Where the clock is ticking against a party, the court should be conscious and alert to the fact that those questions must absolutely be decided immediately, or some kind of interim protection must be given.

Increasingly, there is a tendency to decide hard questions by adjourning them. Once the forest has been cut, no order will bring it back. This is the creation of a fait accompli, and both private and government parties use this tactic ruthlessly.

Increasingly, there is a tendency to decide hard questions by adjourning them.
Singhvi

What disturbs me particularly is how ad hoc procedure has replaced so much of what is laid down in law.
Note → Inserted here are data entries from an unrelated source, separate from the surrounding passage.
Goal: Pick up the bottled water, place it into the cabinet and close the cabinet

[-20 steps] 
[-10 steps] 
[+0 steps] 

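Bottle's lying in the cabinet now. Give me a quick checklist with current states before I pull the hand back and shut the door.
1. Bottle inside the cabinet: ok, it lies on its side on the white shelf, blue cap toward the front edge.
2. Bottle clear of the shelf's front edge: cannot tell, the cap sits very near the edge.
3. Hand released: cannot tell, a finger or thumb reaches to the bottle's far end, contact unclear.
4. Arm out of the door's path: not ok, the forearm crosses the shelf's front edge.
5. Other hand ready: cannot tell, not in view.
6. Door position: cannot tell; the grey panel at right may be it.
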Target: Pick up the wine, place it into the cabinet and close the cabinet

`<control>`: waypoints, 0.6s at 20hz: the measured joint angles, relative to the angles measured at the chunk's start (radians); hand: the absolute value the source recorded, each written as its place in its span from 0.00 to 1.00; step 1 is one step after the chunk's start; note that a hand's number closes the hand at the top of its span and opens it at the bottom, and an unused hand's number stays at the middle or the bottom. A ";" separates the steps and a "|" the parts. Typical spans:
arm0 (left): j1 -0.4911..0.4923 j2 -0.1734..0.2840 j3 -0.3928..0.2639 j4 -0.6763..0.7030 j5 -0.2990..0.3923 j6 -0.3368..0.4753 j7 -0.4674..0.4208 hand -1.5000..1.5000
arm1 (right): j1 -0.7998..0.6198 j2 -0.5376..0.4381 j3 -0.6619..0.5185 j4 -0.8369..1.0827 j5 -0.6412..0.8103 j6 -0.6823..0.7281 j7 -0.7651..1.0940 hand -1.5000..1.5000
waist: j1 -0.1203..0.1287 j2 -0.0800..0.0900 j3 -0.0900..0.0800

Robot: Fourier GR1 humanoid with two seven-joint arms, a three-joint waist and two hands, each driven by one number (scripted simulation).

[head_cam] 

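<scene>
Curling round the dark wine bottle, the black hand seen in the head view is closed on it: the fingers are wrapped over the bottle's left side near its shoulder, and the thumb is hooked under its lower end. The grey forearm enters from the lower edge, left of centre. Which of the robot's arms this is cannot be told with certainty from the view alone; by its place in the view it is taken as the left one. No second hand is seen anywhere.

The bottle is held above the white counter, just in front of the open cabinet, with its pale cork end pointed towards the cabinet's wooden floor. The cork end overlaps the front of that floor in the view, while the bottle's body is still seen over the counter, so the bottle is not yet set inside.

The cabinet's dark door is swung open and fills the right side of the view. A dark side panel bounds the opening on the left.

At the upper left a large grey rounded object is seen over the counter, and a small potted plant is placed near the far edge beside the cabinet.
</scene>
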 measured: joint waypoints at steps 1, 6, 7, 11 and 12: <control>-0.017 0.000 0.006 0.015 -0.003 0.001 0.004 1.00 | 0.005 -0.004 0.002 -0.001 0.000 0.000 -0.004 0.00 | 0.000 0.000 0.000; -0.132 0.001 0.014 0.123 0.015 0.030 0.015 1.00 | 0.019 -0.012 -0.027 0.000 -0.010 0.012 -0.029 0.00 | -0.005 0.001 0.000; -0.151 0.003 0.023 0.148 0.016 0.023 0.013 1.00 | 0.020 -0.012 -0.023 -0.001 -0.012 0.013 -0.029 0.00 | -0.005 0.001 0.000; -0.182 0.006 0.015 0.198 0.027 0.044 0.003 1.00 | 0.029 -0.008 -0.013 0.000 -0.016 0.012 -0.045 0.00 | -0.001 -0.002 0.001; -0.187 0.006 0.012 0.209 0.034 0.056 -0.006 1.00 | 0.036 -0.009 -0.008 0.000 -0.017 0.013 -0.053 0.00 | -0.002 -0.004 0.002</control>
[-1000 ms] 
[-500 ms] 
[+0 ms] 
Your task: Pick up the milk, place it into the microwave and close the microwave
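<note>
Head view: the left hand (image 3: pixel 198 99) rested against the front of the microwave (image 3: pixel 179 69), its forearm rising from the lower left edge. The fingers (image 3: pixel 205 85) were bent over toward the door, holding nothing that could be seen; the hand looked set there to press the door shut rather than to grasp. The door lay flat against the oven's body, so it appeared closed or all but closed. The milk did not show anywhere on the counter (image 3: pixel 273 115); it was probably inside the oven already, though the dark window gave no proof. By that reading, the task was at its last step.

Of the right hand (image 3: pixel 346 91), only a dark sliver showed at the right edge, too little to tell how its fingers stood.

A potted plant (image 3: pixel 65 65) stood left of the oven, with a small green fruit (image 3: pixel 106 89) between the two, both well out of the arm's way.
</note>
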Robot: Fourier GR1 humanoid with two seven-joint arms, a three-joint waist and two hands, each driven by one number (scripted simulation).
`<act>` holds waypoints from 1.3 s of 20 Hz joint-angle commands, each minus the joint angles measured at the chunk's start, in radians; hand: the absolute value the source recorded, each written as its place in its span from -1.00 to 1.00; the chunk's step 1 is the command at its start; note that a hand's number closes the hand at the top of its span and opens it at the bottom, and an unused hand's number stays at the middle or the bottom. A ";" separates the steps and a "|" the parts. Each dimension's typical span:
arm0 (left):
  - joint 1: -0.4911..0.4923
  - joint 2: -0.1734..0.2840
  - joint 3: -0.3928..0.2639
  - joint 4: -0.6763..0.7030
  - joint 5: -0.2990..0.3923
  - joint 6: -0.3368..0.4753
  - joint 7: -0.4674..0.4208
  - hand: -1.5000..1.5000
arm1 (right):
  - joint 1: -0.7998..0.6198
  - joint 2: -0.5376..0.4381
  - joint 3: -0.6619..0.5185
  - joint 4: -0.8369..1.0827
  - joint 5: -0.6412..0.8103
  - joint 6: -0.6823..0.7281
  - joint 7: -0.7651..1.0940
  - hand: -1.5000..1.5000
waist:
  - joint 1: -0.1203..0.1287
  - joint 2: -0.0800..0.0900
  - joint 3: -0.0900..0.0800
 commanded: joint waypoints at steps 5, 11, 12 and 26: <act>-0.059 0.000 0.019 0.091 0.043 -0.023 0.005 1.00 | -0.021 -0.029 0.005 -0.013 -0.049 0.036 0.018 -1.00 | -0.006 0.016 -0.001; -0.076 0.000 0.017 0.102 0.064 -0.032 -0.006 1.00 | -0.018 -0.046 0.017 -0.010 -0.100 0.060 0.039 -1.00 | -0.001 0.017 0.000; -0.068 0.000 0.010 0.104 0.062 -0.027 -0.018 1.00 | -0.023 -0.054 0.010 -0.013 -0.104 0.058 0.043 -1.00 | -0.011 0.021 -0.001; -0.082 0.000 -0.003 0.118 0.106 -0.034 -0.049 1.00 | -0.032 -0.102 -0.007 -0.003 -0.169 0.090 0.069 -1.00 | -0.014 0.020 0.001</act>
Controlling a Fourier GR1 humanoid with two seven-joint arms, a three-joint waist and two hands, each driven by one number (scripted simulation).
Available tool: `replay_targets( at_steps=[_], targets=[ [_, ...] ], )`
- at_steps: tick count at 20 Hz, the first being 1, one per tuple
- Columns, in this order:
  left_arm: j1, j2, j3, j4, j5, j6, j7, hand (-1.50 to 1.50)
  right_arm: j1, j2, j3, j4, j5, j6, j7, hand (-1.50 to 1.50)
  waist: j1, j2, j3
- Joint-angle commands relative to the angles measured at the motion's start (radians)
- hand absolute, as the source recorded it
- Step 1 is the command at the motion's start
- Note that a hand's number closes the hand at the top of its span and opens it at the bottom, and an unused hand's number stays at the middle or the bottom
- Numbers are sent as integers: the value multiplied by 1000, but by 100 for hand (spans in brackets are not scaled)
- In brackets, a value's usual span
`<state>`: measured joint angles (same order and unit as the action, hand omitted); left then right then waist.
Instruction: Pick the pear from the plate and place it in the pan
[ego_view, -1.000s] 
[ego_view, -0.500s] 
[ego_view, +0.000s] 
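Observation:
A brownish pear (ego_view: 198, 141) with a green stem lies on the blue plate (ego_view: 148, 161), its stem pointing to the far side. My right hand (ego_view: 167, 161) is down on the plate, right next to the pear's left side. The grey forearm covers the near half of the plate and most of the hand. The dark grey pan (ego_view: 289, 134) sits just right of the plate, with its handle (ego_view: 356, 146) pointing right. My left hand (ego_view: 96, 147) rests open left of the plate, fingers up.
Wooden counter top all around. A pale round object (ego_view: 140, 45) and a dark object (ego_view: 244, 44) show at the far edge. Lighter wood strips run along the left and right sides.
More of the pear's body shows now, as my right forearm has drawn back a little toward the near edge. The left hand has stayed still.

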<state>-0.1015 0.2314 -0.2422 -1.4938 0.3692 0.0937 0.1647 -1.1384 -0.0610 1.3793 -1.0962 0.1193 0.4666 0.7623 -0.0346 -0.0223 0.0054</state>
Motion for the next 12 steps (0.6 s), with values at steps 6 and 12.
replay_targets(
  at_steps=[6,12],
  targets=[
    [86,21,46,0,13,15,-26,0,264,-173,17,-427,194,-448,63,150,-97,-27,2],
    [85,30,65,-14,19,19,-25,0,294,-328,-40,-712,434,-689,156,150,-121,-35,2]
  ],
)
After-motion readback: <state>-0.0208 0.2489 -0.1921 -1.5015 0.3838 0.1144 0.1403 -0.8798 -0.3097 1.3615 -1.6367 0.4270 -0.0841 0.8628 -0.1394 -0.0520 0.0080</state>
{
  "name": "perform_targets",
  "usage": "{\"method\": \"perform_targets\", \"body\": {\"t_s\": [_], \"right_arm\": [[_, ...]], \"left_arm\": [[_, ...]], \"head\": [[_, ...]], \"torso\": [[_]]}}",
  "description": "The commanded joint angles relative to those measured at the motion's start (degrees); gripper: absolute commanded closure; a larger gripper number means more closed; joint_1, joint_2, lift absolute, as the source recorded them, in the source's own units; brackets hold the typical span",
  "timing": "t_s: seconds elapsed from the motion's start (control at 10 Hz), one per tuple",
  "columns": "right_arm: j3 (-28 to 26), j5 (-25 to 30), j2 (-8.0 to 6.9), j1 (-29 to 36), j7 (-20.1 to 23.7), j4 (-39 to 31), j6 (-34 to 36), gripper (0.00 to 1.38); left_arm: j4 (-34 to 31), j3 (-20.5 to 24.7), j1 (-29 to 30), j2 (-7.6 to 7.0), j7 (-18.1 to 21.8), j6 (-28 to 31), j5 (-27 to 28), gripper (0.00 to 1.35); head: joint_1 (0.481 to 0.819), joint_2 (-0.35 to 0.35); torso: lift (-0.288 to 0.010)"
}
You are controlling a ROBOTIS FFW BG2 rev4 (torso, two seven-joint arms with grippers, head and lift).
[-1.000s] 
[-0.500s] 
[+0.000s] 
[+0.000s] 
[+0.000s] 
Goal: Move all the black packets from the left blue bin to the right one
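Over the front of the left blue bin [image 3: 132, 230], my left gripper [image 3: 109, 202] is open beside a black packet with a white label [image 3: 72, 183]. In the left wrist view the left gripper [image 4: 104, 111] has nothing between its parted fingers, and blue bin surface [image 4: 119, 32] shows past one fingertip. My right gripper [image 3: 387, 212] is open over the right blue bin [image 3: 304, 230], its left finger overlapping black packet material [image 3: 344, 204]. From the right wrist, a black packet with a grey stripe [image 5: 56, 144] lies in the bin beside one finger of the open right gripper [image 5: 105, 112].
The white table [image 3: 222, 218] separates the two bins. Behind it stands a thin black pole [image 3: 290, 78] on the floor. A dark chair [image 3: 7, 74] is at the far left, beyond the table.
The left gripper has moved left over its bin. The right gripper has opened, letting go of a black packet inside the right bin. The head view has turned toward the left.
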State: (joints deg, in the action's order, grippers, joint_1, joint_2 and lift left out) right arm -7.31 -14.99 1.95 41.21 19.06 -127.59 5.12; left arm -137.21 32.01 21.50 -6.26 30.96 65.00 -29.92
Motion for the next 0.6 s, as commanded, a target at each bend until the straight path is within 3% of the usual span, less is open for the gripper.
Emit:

The dependence on PILs for the adjudication of large public questions has robbed the court of the guidance that is offered by procedure.

This kind of rule-following is the time-tested wisdom of the law. It is in the certainty of knowing what will or will not happen that the stability of our legal system depends. This is how the historical system of precedent has evolved, and when we call these things ‘mere procedure’ and put them aside, we risk doing harm to the law.

The court itself has expanded its powers to include consultative roles, to directing and supervising processes which have been challenged. For example, when the National Register of Citizens (NRC) process in Assam was challenged, the Supreme Court interfered to the extent of acting as the authority itself, laying down procedure. In doing so, it stepped into the realm of the executive.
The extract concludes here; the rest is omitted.